▶ Work to complete
The whole listing that follows is to be restated word for word, images excluded.
BEGIN Dataset content
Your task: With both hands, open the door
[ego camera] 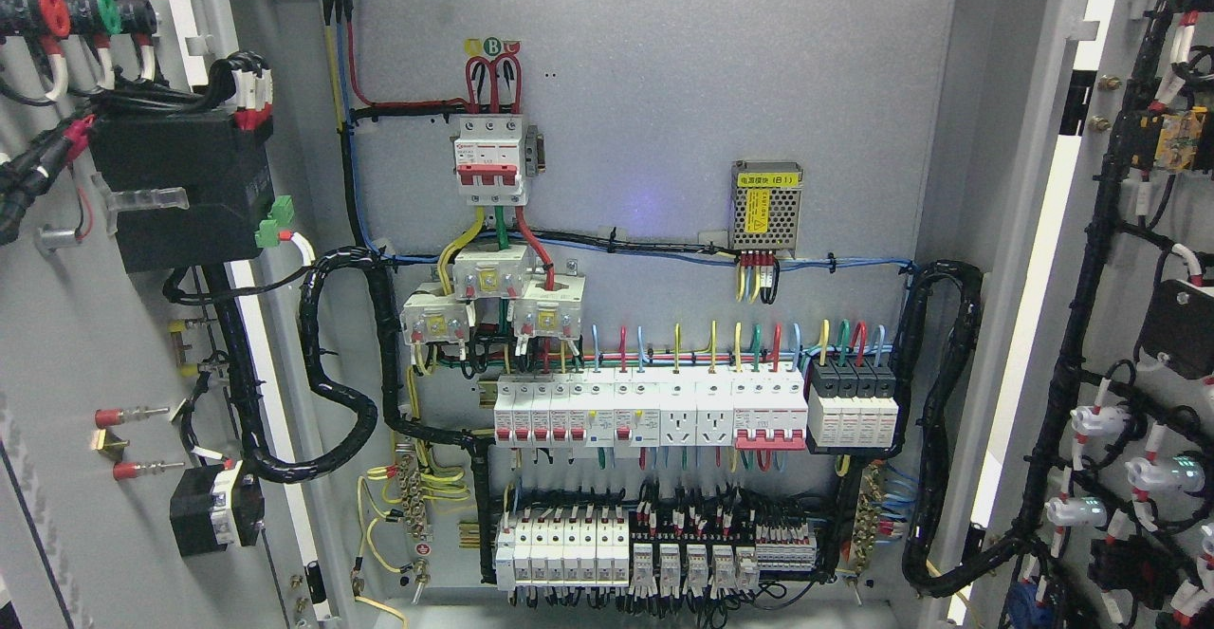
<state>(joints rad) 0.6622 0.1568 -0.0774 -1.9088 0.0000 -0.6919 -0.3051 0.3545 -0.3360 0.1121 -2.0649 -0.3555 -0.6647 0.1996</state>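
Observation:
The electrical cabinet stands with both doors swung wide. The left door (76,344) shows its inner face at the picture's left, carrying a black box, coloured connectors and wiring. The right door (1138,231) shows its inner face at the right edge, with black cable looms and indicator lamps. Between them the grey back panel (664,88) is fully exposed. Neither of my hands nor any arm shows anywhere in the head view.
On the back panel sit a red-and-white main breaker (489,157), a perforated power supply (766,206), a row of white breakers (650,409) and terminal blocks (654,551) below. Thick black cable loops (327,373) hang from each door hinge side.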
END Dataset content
▶ Answer to this task
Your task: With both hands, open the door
[ego camera] 
<state>(joints rad) 0.6622 0.1568 -0.0774 -1.9088 0.0000 -0.6919 -0.3051 0.3545 -0.3360 0.1121 -2.0649 -0.3555 -0.6647 0.1996</state>
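Observation:
The electrical cabinet stands with both doors swung wide. The left door (76,344) shows its inner face at the picture's left, carrying a black box, coloured connectors and wiring. The right door (1138,231) shows its inner face at the right edge, with black cable looms and indicator lamps. Between them the grey back panel (664,88) is fully exposed. Neither of my hands nor any arm shows anywhere in the head view.
On the back panel sit a red-and-white main breaker (489,157), a perforated power supply (766,206), a row of white breakers (650,409) and terminal blocks (654,551) below. Thick black cable loops (327,373) hang from each door hinge side.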

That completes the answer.